Students tend to enjoy this project because of the degree of personal choice and creativity that goes into designing their own home. Some students–and even some adults–may never have given any thought to the architecture and design that they might want in their own house; this project gives them an exciting opportunity to do just that. I will add lastly that the project brings together culture and language learning and is easily tailored to students’ ability and comprehension.


Reflections on Teaching 3

This week’s guest post comes courtesy of Eleanor Arnold, a Latin teacher in Athol, MA.  She has some frank and honest reflections on her first year teaching struggles and how she turned things around.


My first year as a high school Latin teacher was a trainwreck. The kids and I were both miserable. They hated Latin, and I was starting to hate Latin too. I was trying to teach Latin the way I had learned it and successfully taught it as a graduate student through charts, parsing and translating. But for these students and in this setting- rural poverty, students with little or no expectation of going to college- it just wasn’t working. A more experienced teacher would have handled things better, but they got me instead.

Midway through the year, I found out about Comprehensible Input, which you can learn more about at LIMEN. I spent the rest of the school year going to workshops, reading blogs, and experimenting. Things improved.  Basically, the goal of every activity is the same: expose students to Latin they can understand.

To ensure understanding, the idea is to “shelter vocabulary” tightly to a small group of words that have the highest frequency in Latin literature. The students have the time to internalize the words, rather than “learning” them for a quiz and then forgetting. There’s no “hard grammar” anymore. I taught indirect statement in Latin I by presenting it in conversation every day for a week, and they have no problem understanding it now. They memorized noun and verb endings, but our goal is always comprehension, not production or identification. When we read in our native languages, we don’t think about the grammar or play “find the verb.” We just read, and pictures appear in our minds. I want my students to experience that with Latin, and bit by bit they’re getting there.

You don’t have to use spoken Latin to do CI, but it helps. The more I speak with my students, the better they read. It’s as simple as that. For me, a wonderful side effect of speaking Latin is that I get to engage with the language I love in a totally new way, and my Latin is improving as a result.  You also don’t really have to be very good Latin speaker to use it in a Latin I classroom, but I find that the more I do it, the better I want to become.

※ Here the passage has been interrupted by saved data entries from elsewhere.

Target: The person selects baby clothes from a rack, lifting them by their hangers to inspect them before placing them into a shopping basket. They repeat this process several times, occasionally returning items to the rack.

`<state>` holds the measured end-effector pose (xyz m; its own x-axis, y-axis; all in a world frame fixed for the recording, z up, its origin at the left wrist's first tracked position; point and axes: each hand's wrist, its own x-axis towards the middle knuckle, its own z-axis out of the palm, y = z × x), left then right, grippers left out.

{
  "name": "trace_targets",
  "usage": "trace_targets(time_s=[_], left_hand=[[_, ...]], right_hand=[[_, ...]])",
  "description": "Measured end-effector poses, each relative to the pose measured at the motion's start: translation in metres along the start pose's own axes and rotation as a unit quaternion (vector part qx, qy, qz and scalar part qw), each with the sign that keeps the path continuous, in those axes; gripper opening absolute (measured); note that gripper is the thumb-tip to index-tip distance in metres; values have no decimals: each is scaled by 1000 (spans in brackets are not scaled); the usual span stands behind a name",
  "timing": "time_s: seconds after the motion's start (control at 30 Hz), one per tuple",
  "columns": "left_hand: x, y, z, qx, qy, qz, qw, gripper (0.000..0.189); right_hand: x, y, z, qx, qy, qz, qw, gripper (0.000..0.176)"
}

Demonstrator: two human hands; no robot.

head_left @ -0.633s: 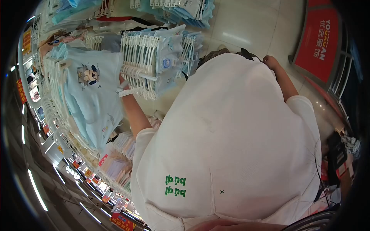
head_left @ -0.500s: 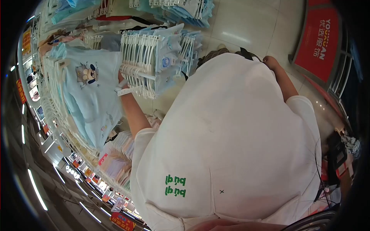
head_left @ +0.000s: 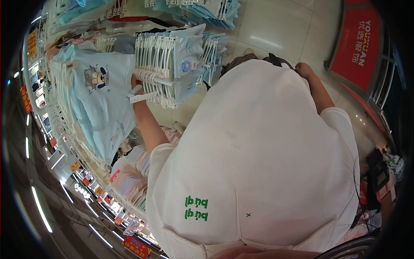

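Note:
My left hand (head_left: 135, 84) reaches forward into a clothes rack, between a light blue T-shirt with a bear print (head_left: 101, 97) and a tight row of white hangers (head_left: 156, 73) carrying pale blue garments. Its fingers are hidden behind the hangers, so its grip does not show. A white strip (head_left: 139, 98) lies across the wrist. My right hand (head_left: 303, 69) rests at my side against my white shirt (head_left: 258, 151), next to a dark strap (head_left: 276, 59). Its fingers are tucked out of sight.
More racks of light blue clothes (head_left: 202, 11) hang ahead, above a pale tiled floor (head_left: 276, 30). Folded pastel garments (head_left: 133, 172) with price tags lie on a shelf at the left. A red sign (head_left: 358, 43) stands at the right.
My left hand has slid a little up and further in among the hangers. The whole view has shifted slightly. My right hand has stayed at my side.

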<state>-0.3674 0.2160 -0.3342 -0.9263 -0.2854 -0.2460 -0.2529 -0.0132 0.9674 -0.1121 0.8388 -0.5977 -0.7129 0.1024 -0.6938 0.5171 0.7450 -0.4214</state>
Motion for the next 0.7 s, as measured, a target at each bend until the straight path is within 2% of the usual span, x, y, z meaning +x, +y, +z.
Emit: trace_targets(time_s=[0.1, 0.27, 0.33, 0.37, 0.47, 0.53, 0.57, 0.63, 0.67, 0.7], left_hand=[[-36, 16, 36, 26, 35, -16, 999, 28], [-38, 14, 33, 62, 50, 1, 997, 27], [-34, 11, 28, 206, 52, 41, 976, 34], [-37, 13, 32, 206, 53, 40, 976, 34], [-41, 11, 34, 213, 46, 71, 973, 43], [-39, 0, 22, 281, -14, 101, 954, 64], [-45, 2, 24, 280, -14, 100, 955, 64], [-60, 7, 25, 277, -117, 107, 948, 89], [-65, 13, 29, 276, -116, 107, 948, 89], [-70, 21, 35, 328, -134, 98, 930, 96]], right_hand=[[-4, -4, 0, -7, 1, -11, 1000, 26], [-7, -2, 2, -6, 27, -24, 999, 24], [-8, -3, -3, -5, 22, -30, 999, 24], [-9, -3, -6, -6, 22, -30, 999, 24], [-8, -4, -11, -6, 13, -14, 1000, 25], [-7, -2, -12, 0, 14, -6, 1000, 26], [-7, -1, -12, -1, 14, -6, 1000, 26], [-6, -1, -13, -2, 15, -5, 1000, 28], [-5, -3, -15, -4, 15, -7, 1000, 28], [-4, -5, -18, -23, -15, -2, 1000, 29]])
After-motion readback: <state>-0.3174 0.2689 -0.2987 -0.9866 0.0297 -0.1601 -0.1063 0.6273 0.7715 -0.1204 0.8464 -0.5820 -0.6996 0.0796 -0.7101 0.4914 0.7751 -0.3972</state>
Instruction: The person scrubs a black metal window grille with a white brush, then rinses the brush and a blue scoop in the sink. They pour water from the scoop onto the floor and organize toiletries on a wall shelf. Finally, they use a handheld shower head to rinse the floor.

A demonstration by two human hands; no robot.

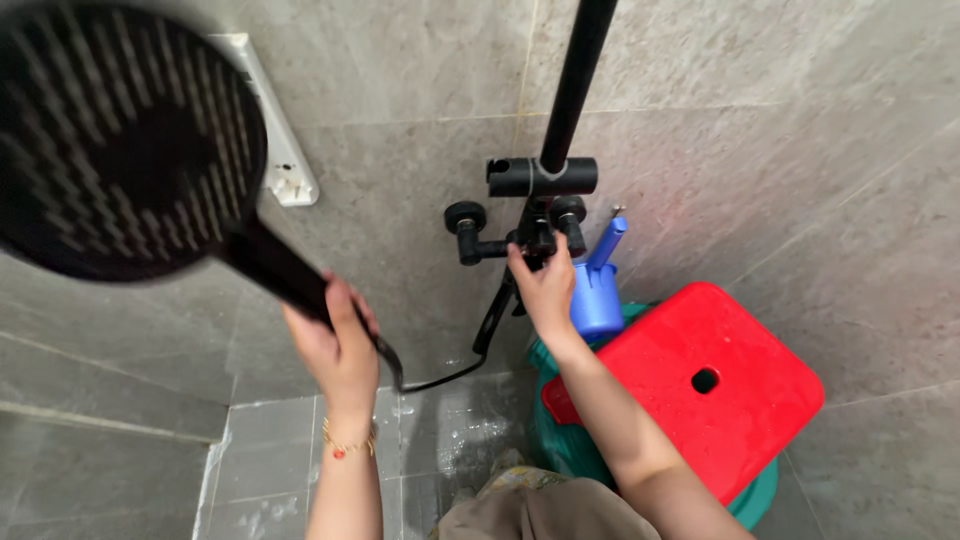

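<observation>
Your left hand is closed round the handle of one black shower head, which fills the 10 o'clock corner, blurred and cut off by the frame edge. Your right hand grips the black tap valve at 12 o'clock, hiding its lever. One white wall bracket. One blue jug at 1 o'clock, half hidden. One red stool covers a green bucket.
</observation>
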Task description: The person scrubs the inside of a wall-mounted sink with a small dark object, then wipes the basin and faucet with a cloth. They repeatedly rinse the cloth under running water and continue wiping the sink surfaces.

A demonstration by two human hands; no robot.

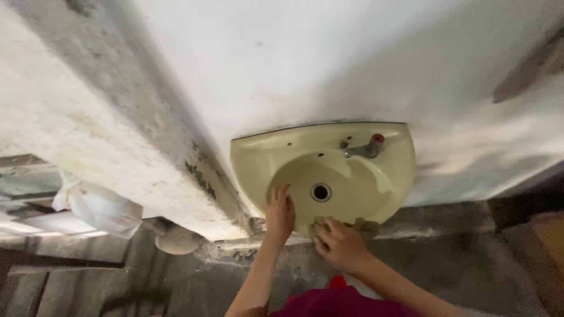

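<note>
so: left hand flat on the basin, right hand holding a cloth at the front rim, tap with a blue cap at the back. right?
Not quite: the tap has a red cap, not blue, as the head view shows. The rest stands: left hand flat on the basin, right hand holding a cloth at the front rim.

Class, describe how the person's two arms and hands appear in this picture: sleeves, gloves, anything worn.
Both arms are bare from wrist to past the elbow, with no sleeves in view. The left hand and right hand wear no gloves, and no rings, watch or bracelets can be made out. A dark magenta garment shows at the bottom edge, between the arms.
</note>
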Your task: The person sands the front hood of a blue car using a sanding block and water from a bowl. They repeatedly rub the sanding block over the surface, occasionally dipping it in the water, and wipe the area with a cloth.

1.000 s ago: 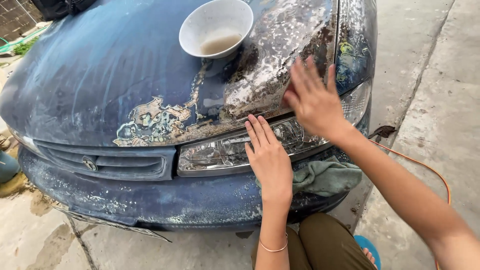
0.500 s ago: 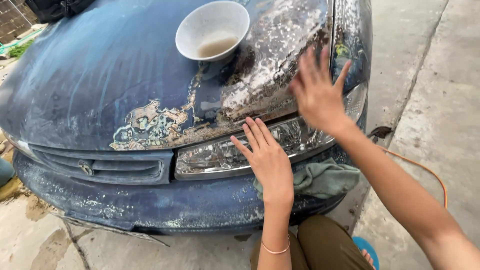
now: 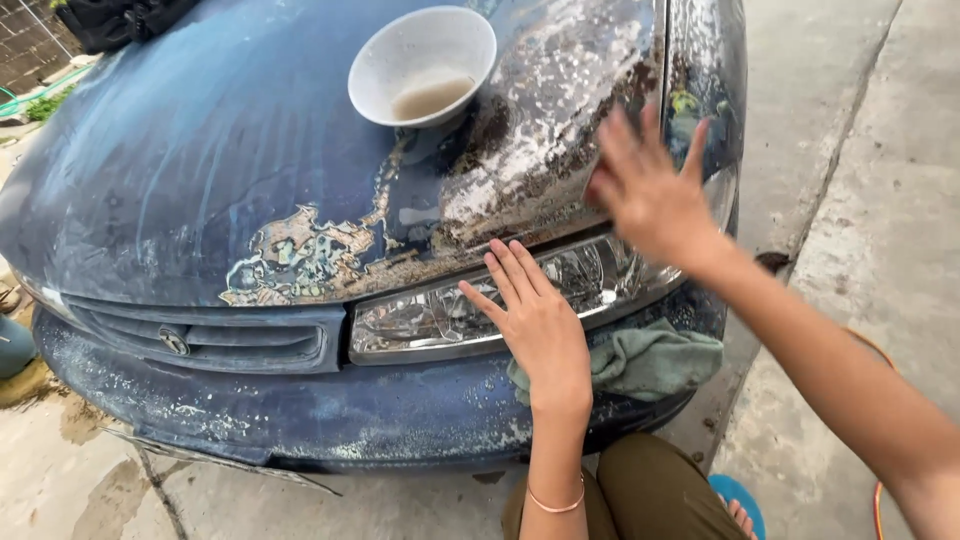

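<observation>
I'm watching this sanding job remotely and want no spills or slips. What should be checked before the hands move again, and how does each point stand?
1. Left hand flat and steady on the headlight: ok.
2. Right hand on the peeling part of the hood: ok, though blurred; whether it holds anything: cannot tell.
3. White bowl upright, cloudy liquid inside, apart from both hands: ok.
4. Bowl sitting on a sloped hood: not ok.
5. Green cloth within reach on the bumper: ok.
</observation>
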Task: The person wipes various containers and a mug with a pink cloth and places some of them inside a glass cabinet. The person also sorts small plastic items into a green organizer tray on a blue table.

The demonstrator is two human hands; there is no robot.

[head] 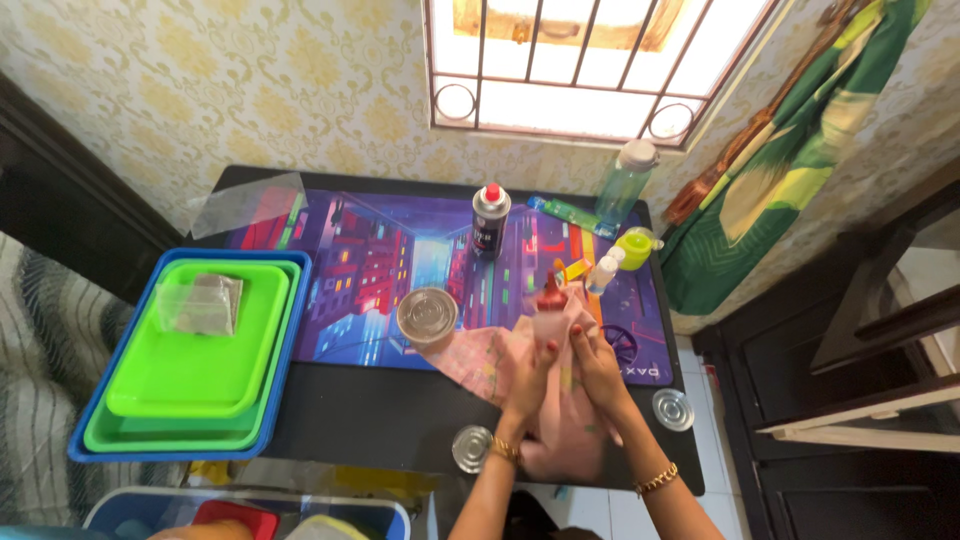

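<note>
Both hands [565, 372] wrapped in pink cloth [560, 430], cloth trailing toward camera

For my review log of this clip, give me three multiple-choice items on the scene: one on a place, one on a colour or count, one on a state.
1. Where does the spray can with the red cap stand?
A. On the colourful desk mat
B. In the green tray
C. On the floor

2. What colour is the outermost of the stacked trays?
A. Red
B. Blue
C. White

3. What are the left hand and right hand doing?
A. Resting flat on bare table
B. Both pressed on the pink cloth
C. Lifting the water bottle

Answers: 1 A, the can stands upright on the mat near the window side. 2 B, a blue rim surrounds the green trays. 3 B, both hands meet on the cloth at the table's near edge.
</note>
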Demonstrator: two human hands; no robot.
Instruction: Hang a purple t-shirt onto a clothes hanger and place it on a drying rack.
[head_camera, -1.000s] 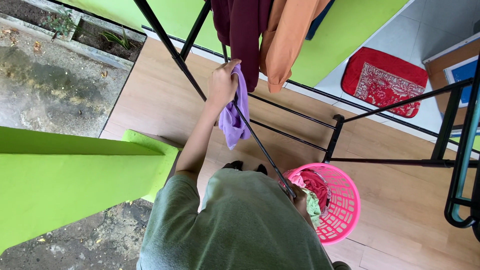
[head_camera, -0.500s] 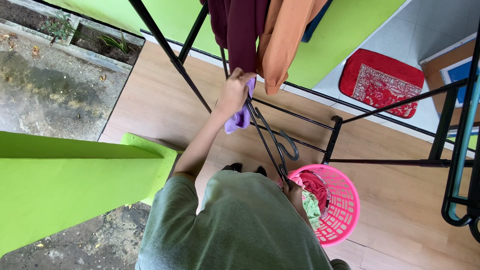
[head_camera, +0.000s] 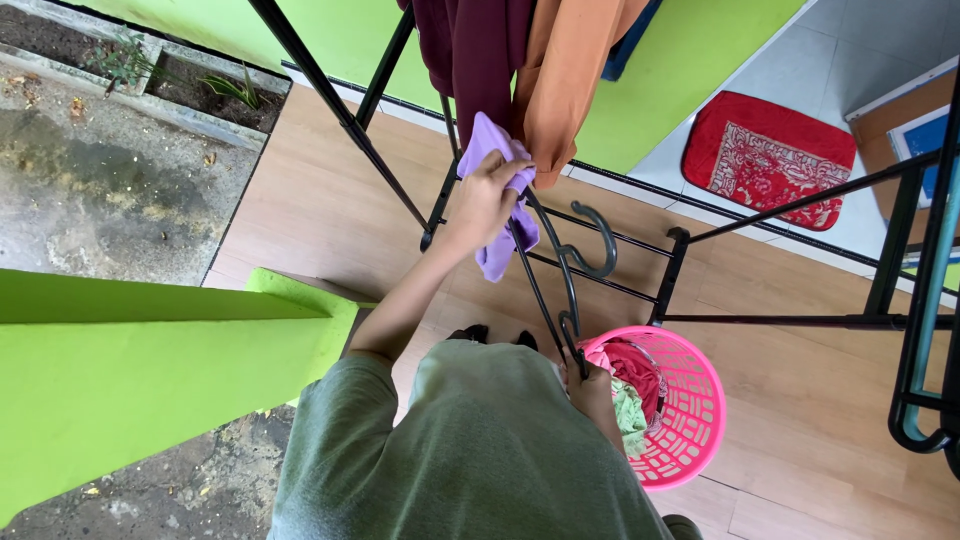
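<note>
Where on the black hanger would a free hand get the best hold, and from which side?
Probably the curved hook, reached from the pink laundry basket side. It juts out bare, while the purple cloth in the left hand covers one end and the right hand holds the other.

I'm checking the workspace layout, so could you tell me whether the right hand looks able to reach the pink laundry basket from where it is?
Probably yes: the right hand is at the pink basket rim, nothing between them, but it grips the black hanger.
</note>
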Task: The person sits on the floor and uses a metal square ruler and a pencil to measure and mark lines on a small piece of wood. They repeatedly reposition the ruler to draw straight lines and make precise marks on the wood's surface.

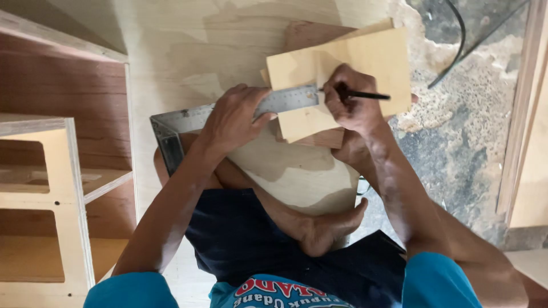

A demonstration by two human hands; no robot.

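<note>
1. Nearest to me, at six o'clock, the person sat on the floor in a blue shirt [274, 294] and dark shorts [245, 234], legs folded, one bare foot [328, 228] tucked under a large plywood sheet [297, 174].
2. The left hand [234, 120], just left of centre, lay flat with fingers spread, pressing down on a steel square [217, 117] and gripping nothing.
3. That square's long blade ran toward three o'clock across a small pale board [365, 63], while its short leg pointed toward six o'clock at the left end.
4. The right hand [351, 102], just right of centre, was closed around a dark pencil [365, 95], whose free end stuck out toward three o'clock; the tip sat by the end of the blade, on the board.
5. The small board lay on a darker piece of wood [311, 34], up at one o'clock, overhanging the sheet's edge.
6. At nine o'clock stood an open plywood cabinet [68, 188] with shelves.
7. Farther off, at two o'clock, the rough concrete floor [468, 131] was dusted with sawdust, and a black cable [456, 40] trailed across it.
8. A pale wooden panel [528, 131] leaned at three o'clock.
</note>
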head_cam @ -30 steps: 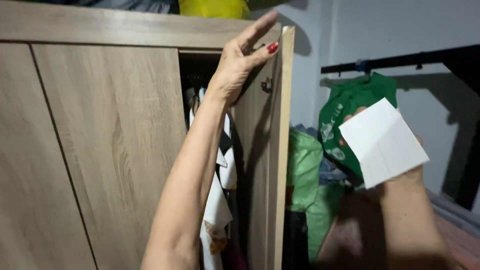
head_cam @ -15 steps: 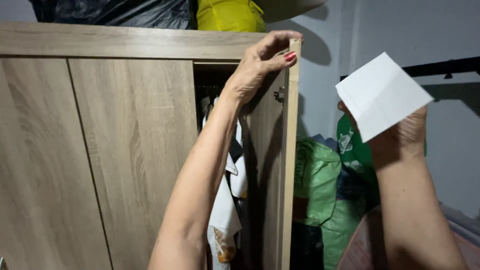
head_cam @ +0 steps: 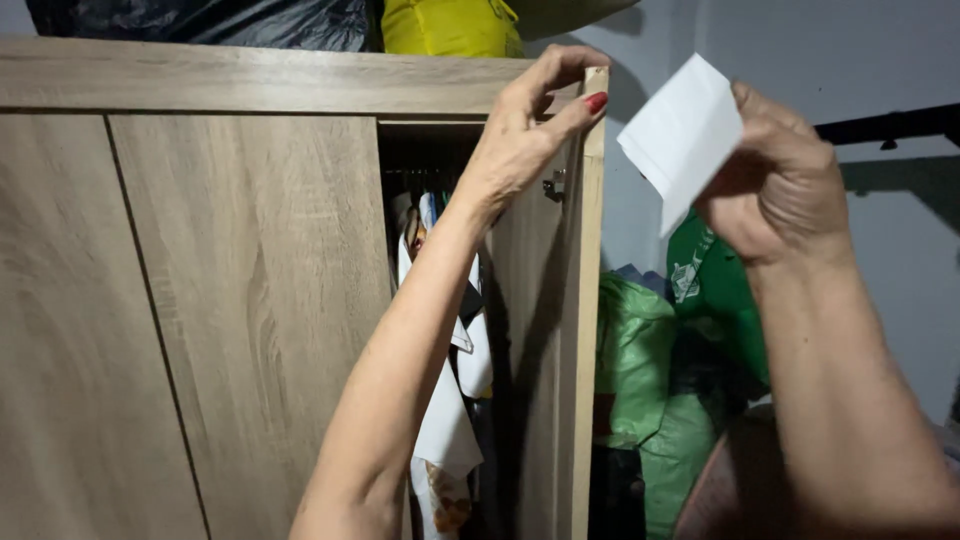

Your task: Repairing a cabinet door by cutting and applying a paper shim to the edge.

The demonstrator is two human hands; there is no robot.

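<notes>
Now, left hand (head_cam: 525, 130): I had it raised to the top corner of the open wardrobe door (head_cam: 560, 330), fingers curled over the upper edge, thumb pressed against the door's face; grip clenched on the door itself.
Right hand (head_cam: 780, 180): I held it up beside the door, at about the same height as my left, fingers pinched round a folded white paper (head_cam: 680, 135); grip closed on the paper.
White paper: it stuck out from my fingers toward the door's top corner, near it but not touching; flat, one corner pointing down.
Wardrobe (head_cam: 200, 300): light wood grain, two closed panels on the left side, one narrow door swung open on the right.
Wardrobe contents: hanging clothes (head_cam: 450, 400) showed in the gap behind my left forearm, mostly white cloth with a patterned piece low down; the interior above them was dark, and I could not tell how full it was.
Wardrobe top: a black plastic bag (head_cam: 200, 20) and a yellow bag (head_cam: 450, 25) sat on it, side by side, both cut off by the frame.
Beside the wardrobe: green bags (head_cam: 640, 350) were piled against the grey wall (head_cam: 900, 60), just right of the open door; their contents were hidden.
Wall: a dark rail (head_cam: 890, 125) ran across it behind my right hand.
</notes>
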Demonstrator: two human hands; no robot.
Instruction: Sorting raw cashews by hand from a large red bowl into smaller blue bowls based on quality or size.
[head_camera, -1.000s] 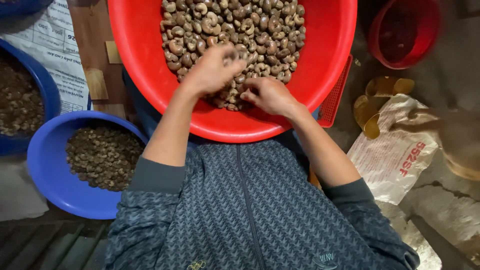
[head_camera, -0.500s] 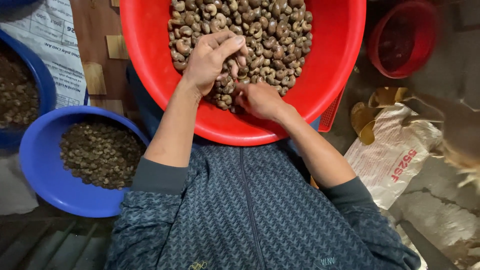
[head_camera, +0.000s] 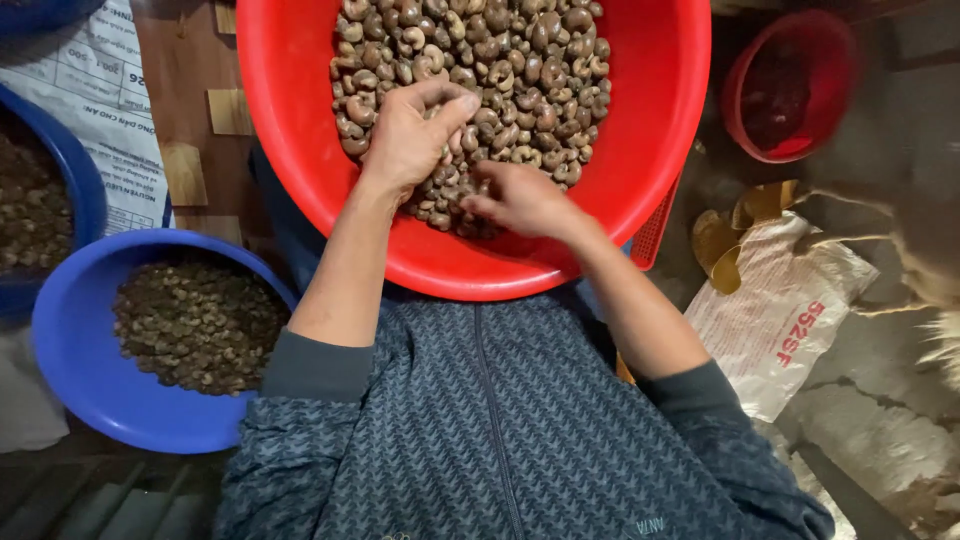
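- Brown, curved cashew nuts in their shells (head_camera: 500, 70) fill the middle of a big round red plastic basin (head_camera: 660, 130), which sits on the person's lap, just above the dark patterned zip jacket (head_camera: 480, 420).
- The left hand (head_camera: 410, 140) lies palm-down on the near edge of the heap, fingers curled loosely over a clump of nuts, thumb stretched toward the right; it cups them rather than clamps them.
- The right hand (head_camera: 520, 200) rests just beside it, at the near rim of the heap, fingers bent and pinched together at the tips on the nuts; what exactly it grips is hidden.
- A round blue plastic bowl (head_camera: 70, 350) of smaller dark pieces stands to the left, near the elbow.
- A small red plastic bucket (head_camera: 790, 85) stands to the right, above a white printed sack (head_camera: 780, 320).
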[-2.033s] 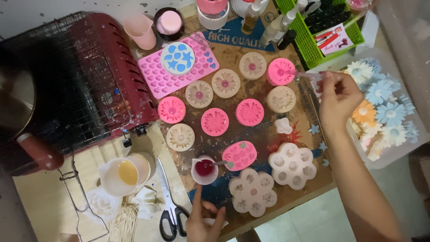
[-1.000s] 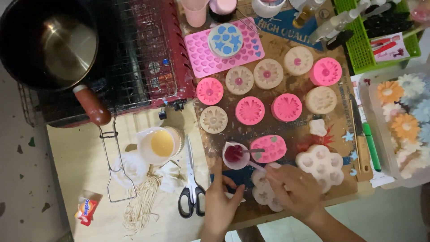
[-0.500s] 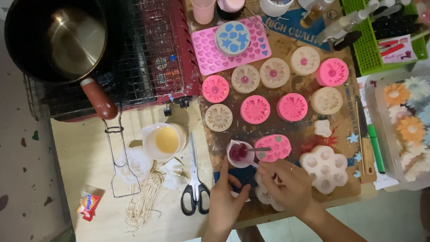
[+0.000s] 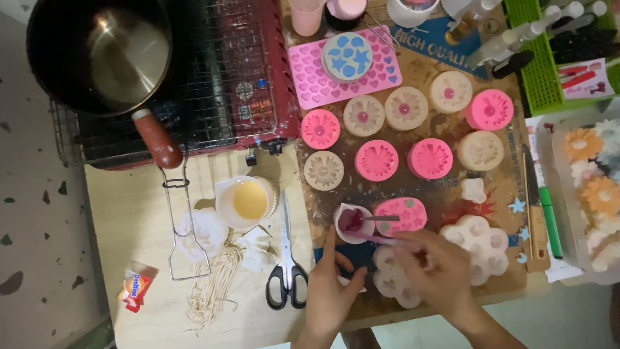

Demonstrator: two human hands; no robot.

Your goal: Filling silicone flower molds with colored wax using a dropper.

I have had to let go of a lot of things I believed in. I don’t worry as much about accuracy any more, so long as my students understand the gist. Assessments are totally different: they’re based on comprehension, not translation. The goal now isn’t to parse, but to actually read. Because we’re not working on a word-for-word level, I can help struggling students without it feeling like cheating. When a student gets something almost right, I can celebrate with them instead of chastening them because the tense was slightly off.

As for results? They are learning Latin in a way they never were last year. Even the lowest performing students can read and write some Latin. It’s certainly not Cicero, but passages that would have taken them two hours to translate last year take fifteen minutes now. Enrollment is up for 2016-17. Incredibly, I’m not doing any more prep or grading than I did last year, and the prep I do have to do is more interesting than making up a translation test or vocabulary quiz. Last year, I’d hear “I hate Latin.” This year, I hear “Latin is my favorite class.” Kids write things like “Tyler optima est” on my board. Another classmate may insert a “nōn” in there, but it’s all good: they’re playing with Latin instead of fighting it.

There’s no magic bullet for language learning. I’m still tired at the end of the day, and I still struggle with classroom management and participation. But we’re not miserable any more, and even the bad days are more interesting and productive than my good days were last year. I’d call that a success.